■ **Problem**
Where does the string "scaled" appear in the listing below? Copy every line where it does.

__________________________________________________

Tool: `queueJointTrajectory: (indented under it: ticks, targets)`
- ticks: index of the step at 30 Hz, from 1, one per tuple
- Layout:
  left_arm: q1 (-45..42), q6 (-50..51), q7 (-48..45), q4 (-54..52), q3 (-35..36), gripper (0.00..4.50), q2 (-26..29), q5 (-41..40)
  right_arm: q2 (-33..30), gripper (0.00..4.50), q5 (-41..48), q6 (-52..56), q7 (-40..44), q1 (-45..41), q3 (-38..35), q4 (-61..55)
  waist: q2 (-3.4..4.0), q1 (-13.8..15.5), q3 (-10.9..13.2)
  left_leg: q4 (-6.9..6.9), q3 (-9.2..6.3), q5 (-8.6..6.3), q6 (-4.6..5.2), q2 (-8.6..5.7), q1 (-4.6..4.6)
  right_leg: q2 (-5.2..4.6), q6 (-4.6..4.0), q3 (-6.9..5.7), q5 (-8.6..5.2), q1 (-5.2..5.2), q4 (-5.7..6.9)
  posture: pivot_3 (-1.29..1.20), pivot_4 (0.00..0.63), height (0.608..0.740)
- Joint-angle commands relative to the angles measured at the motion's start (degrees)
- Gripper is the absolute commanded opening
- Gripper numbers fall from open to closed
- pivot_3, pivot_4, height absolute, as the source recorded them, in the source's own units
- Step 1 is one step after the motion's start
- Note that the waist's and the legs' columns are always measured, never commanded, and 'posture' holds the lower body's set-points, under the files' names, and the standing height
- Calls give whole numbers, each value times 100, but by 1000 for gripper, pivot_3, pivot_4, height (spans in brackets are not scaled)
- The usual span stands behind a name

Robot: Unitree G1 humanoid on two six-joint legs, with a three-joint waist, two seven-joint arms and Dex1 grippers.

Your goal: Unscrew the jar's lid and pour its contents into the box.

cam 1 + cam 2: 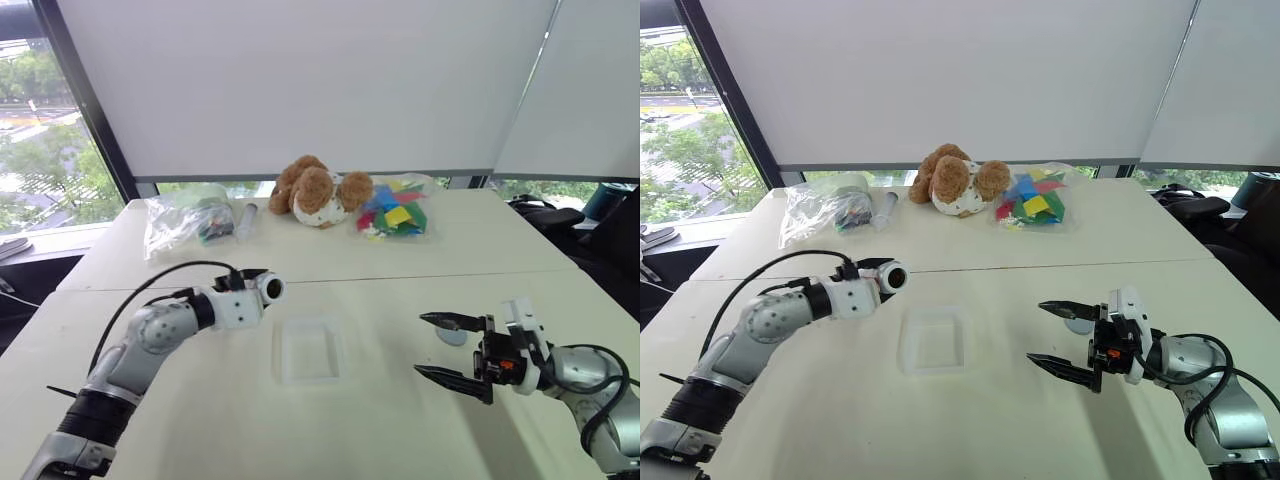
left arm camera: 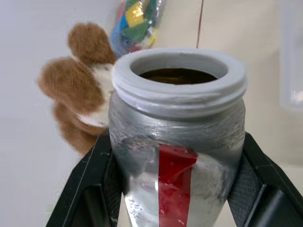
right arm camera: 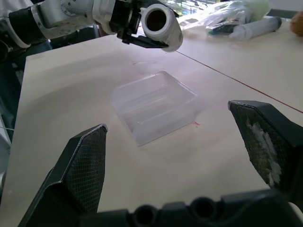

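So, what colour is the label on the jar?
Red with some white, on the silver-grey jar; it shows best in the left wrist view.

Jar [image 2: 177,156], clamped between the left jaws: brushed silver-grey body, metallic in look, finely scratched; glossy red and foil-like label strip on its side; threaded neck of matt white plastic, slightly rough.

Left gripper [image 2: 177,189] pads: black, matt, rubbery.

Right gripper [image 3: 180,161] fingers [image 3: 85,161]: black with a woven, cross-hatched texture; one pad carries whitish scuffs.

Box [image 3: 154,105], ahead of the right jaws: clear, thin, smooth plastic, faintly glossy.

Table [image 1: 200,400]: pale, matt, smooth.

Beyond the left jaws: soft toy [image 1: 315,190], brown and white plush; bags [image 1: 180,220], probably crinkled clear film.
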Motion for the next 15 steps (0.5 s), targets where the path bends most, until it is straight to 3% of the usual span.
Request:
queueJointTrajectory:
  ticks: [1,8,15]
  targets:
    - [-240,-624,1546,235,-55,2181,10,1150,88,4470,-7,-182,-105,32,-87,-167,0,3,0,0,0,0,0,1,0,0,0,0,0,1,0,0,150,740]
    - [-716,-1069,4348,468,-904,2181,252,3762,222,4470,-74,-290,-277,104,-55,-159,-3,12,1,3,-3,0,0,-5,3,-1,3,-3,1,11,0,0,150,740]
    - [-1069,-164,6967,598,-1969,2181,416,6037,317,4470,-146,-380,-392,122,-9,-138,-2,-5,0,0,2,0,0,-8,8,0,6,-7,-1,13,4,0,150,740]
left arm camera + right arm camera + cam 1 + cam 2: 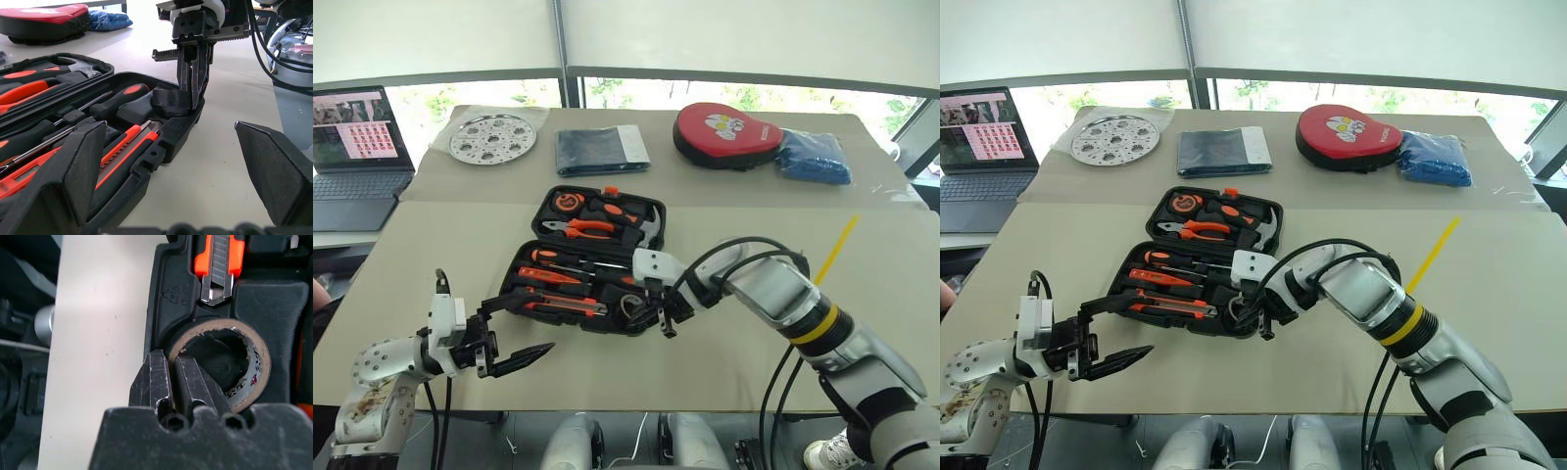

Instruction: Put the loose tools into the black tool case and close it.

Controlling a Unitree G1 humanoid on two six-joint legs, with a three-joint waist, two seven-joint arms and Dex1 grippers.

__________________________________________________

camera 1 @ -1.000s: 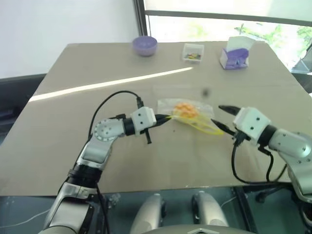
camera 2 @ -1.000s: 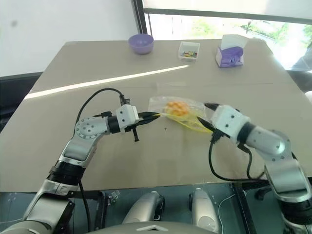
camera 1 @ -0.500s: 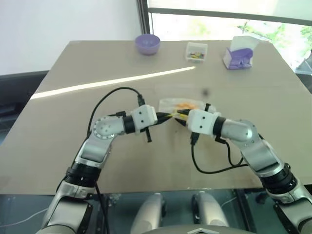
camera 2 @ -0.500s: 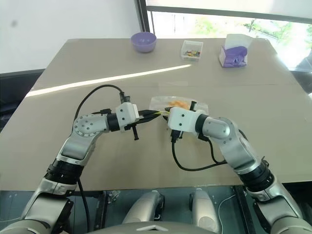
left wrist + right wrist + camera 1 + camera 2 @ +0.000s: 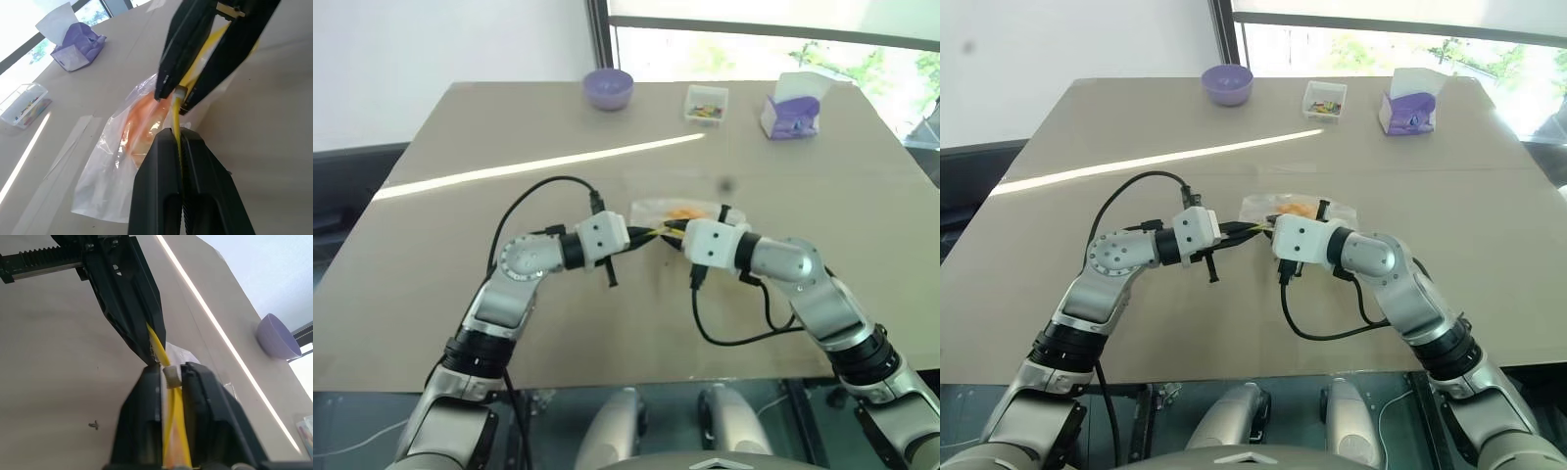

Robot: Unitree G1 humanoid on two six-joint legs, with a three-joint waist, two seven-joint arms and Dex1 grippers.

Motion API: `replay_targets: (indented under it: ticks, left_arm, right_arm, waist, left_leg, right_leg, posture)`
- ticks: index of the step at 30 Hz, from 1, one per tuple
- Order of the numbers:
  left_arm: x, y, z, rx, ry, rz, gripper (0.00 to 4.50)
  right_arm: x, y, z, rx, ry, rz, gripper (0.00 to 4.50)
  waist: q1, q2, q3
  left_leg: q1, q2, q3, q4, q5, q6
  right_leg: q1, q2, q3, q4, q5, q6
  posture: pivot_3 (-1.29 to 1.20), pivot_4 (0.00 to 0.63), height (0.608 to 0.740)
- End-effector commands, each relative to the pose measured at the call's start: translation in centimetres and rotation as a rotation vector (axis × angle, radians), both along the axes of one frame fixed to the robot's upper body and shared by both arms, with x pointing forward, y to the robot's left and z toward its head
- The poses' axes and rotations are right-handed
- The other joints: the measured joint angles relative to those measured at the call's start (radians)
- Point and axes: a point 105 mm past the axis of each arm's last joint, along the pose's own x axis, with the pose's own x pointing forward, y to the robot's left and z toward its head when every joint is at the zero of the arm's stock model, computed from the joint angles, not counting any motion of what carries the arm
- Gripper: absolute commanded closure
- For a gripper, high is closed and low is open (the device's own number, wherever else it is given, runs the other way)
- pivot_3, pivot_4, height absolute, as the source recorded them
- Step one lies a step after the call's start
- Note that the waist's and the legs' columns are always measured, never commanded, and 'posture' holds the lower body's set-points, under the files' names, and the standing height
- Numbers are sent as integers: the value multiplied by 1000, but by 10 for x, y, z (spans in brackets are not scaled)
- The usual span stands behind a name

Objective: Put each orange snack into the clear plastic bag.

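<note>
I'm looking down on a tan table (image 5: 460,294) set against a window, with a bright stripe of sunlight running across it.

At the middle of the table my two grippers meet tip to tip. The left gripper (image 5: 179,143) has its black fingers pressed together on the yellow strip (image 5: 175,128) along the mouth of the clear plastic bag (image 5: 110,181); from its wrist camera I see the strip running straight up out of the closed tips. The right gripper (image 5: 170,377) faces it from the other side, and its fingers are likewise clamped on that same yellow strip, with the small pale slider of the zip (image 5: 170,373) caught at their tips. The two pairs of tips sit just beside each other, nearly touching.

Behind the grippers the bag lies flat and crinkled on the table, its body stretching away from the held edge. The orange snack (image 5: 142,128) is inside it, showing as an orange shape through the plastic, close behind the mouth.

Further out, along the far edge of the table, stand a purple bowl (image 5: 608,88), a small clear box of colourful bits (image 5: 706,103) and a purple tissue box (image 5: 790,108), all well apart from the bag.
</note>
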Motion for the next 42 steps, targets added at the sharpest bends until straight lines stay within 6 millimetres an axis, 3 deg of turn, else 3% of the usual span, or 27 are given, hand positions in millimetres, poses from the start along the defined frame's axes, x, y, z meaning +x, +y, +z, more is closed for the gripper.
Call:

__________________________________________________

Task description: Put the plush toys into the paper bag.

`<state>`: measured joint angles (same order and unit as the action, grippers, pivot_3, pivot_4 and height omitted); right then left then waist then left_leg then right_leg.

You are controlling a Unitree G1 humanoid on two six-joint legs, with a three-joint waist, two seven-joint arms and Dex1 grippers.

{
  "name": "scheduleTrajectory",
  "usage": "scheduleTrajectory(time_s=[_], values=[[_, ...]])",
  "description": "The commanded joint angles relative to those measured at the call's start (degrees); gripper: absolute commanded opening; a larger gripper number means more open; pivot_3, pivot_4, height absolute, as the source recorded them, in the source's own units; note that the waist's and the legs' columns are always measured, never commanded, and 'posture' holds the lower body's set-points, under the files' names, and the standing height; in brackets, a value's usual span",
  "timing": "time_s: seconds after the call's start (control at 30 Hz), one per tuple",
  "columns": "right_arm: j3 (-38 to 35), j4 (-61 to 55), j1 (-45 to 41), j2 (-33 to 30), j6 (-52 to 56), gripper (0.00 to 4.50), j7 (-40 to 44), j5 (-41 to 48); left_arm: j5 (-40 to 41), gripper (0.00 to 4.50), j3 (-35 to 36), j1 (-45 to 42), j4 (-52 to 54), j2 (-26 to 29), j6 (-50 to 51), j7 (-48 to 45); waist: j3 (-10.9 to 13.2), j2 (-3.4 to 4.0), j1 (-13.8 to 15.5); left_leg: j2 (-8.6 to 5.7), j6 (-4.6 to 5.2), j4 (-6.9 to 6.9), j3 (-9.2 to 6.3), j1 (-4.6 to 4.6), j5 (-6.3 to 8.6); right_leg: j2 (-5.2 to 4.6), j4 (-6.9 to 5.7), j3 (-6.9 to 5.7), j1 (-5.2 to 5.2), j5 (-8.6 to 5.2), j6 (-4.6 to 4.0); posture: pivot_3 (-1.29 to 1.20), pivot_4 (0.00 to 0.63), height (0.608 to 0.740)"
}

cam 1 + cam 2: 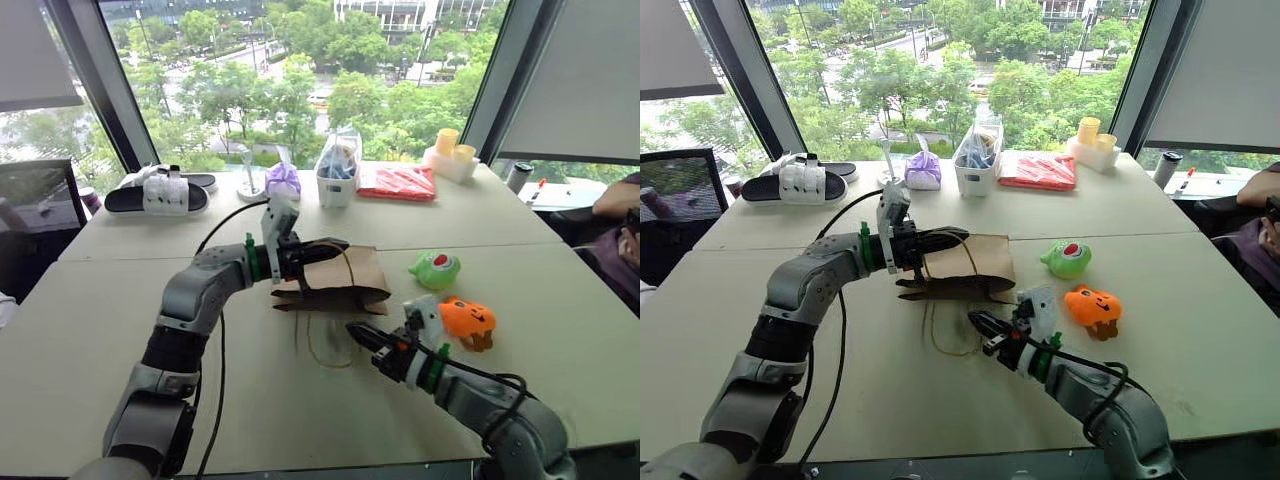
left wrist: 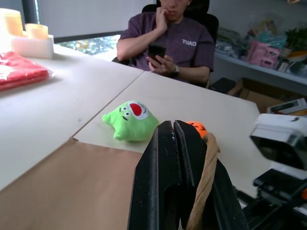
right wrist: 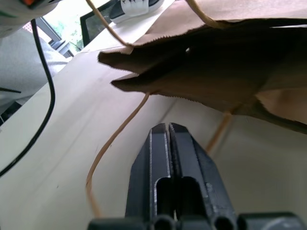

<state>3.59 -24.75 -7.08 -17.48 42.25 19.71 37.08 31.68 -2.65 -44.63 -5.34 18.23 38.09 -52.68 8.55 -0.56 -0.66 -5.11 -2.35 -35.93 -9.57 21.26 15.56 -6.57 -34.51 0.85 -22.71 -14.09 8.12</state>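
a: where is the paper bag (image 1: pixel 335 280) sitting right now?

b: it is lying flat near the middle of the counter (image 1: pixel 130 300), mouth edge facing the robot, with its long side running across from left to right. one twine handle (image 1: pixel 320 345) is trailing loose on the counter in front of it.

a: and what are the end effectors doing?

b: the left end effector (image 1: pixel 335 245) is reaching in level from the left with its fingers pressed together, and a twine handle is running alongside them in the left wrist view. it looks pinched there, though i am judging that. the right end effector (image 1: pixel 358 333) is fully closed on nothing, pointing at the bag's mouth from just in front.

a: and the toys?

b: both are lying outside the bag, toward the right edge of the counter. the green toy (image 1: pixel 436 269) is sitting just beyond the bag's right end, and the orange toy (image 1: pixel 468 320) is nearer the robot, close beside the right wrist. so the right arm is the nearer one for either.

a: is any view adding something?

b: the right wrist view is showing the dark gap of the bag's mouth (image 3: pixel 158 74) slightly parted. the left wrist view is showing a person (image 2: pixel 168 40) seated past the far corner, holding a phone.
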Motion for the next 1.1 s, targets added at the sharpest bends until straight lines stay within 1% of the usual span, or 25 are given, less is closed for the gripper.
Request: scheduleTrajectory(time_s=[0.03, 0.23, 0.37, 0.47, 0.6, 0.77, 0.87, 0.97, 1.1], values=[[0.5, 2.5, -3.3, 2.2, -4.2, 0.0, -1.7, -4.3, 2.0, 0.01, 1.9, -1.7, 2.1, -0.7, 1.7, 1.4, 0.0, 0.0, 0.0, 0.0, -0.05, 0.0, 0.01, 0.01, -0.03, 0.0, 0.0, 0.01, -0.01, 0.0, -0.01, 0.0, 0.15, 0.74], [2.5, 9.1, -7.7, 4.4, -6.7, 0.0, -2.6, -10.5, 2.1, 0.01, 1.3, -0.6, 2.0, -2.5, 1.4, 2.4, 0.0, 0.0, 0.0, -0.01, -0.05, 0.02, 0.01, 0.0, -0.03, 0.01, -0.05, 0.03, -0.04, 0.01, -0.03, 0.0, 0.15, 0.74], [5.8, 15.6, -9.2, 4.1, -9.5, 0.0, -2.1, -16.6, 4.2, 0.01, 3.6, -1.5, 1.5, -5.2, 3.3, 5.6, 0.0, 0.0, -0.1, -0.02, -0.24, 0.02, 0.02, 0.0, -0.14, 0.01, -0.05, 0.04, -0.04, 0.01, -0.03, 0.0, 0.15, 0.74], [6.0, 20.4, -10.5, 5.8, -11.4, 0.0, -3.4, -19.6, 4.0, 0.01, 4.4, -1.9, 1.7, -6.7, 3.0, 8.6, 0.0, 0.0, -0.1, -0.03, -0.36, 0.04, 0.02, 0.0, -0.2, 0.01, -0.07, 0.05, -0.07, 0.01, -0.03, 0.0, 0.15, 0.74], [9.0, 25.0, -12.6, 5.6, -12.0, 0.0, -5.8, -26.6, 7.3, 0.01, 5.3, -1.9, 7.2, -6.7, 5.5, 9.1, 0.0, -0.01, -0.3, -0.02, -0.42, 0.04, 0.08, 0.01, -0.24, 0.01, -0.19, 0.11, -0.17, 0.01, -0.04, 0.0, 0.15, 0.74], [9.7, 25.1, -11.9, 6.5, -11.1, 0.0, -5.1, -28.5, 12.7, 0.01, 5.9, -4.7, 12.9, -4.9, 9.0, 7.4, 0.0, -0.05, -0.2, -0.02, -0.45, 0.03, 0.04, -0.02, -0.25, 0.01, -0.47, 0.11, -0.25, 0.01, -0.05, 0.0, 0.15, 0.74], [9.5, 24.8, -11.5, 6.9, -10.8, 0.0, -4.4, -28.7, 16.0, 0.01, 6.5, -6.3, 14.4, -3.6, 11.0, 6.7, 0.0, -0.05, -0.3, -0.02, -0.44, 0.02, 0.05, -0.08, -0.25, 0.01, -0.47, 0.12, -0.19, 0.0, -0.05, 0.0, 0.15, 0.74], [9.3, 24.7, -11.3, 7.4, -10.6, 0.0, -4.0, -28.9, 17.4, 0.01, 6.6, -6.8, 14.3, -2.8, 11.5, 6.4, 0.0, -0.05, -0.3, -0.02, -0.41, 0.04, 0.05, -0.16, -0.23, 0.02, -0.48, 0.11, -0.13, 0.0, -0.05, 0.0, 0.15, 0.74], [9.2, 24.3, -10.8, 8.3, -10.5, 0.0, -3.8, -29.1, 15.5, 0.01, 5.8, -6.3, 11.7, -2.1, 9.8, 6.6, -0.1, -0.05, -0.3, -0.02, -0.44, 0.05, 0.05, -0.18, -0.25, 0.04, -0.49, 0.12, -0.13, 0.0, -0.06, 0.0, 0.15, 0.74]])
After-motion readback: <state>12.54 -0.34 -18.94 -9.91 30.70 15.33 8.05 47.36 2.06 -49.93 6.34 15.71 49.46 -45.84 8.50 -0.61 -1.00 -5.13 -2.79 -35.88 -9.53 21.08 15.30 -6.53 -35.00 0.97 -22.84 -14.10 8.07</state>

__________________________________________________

■ **Solution below**
- Calls give whole numbers, each value times 100, but by 1000 for gripper, pivot_3, pivot_4, height (spans in brackets are not scaled)
- Numbers are sent as integers: the value multiplied by 1000, but by 10 for x, y, z (spans in brackets are not scaled)

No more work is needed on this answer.